Nothing for pay just a little community theatre and I work my local Mega-Church.


----------



## DuckJordan

Touring is very different than local produced shows. Find a road house or production company and work for money. Volenteer or internships don't mean a lot to road guys. Sure you know how that place does it the way they do but why? Get some pro experience under your belt. And don't burn bridges, there is a thread floating around, its called http://www.controlbooth.com/wiki/Collaborative+Articles:Getting+a+Job+in+the+Industry its got some great resources and a lot of knowledge from road guys and road house guys (and gals we do have a fairly strong female presence)


----------



## derekleffew

Blake said:


> Hey I know this is an older thread but I am really interested in becoming a roadie. ...


Start by erasing the term "roadie" from your vocabulary. To many, it's just an older techie who tours. It can mean anything, but is usually thought of as "guitar tech"/"drum tech"/etc. or backline guy/drug connection. If you want to be a "Touring Lighting Technician", that's a whole different thing. Also, many in the industry consider "roadies" to be even lower than "carnies". God help the circus roadie.
"How do you get a roadie off your porch?" Pay him for the pizza.
"What's the difference between a roadie and a hobo?" A laminate.
"What do you call a roadie in a suit?" The defendant.
"What's the difference between a roadie and a homeless person?" Trick question--There IS no difference./A roadie IS a homeless person.
And so on.


Blake said:


> ...The idea of having no tie-downs and limited expenses is very attractive! ...


Where will you have your mail sent (provided the USPS is still in business)? No one tours 52 weeks a year. What will you do in between? Where will you live when you're "off"--Your parents' basement? Your girlfriend's couch? Want to come home from tour and find your wife, kids, and all your stuff, gone? Will you enjoy living on a bus with 12 other guys, with limited access to bathing and laundry facilities, and sleeping in a 2' x3' x6' bunk? 

Eating flatmeat that's been sitting out for much too long for every meal? I'm too lazy to find the exact quote, (and apologies for the subject matter) but one of our members, after just a short time on his first tour, stated, "For the first time in my life, I've had to pay attention as to what and when I ate, and how that would affect my next bowel movement." {NO #2 ON THE BUS, EVER!} Just another thing to think about. 
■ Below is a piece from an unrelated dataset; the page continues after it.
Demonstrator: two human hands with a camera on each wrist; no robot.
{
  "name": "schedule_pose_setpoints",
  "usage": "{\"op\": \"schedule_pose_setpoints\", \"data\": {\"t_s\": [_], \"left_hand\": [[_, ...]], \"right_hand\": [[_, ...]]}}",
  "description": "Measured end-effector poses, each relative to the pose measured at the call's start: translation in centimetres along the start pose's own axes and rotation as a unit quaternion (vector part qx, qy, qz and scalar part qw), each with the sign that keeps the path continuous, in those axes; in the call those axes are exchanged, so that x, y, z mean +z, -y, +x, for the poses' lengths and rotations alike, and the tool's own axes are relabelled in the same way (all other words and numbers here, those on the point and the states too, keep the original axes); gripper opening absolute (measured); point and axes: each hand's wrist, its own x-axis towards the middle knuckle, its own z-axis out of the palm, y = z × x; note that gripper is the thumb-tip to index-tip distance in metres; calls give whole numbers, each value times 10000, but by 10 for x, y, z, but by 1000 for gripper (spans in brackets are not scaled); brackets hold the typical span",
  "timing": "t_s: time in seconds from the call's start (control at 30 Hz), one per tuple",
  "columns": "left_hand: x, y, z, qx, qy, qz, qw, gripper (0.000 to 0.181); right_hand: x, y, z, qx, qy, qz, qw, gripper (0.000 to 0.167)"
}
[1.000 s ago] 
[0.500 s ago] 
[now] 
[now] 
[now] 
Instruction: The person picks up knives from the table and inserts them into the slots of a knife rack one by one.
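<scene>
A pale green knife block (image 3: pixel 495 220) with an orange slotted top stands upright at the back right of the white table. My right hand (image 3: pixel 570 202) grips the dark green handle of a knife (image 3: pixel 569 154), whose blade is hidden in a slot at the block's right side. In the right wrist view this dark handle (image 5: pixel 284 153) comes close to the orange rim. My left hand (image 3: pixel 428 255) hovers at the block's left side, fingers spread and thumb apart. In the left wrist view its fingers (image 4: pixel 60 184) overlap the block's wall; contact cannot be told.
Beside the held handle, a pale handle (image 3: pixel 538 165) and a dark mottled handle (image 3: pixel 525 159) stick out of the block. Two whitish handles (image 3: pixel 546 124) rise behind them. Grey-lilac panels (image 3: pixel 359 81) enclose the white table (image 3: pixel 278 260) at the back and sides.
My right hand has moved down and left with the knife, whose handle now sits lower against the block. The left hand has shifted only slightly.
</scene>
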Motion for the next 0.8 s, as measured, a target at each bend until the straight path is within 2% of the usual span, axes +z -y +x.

Read the "Getting a job..." link posted above.  How much do you hate your parents? Read the stories on Roadie.net . See also http://www.controlbooth.com/forums/...article-getting-into-backstage-work-arts.html , and the thread http://www.controlbooth.com/forums/off-topic/30408-warped-roadies.html .

Yes, I'm tarring with a broad brush, but you asked a vague question.
.


----------



## soundman

The best way to get on the road is to be the best at what you choose to do. Don't complain and work well with others and you will have more work than you know what to do with. 

If you learn well with structure college might be the path for you. If not no one will bat an eye if you don't have a college degree. I have been on buses where everyone has a degree and I have worked on projects where I am the only person with a degree. It is not something that really comes up.


----------



## museav

porkchop said:


> As far as your second question that is a VERY touchy subject. There are certainly plenty of union members that would tell you that once you go union you should never even think of working a non-union gig as your qualified labor only brings up the expectations of people looking to hire non-union labor.


That is an overgeneralization, whether a union member or crew or a non-union individual or crew, in both cases the qualifications and results really depend on the individuals involved. 


porkchop said:


> On the other hand if you're way down on a call list and your union dues are barely paying for themselves in terms of calls worked, then it's hard to justify not taking available non-union calls. Where a person falls often depends on where the money is coming in from and what other money is available.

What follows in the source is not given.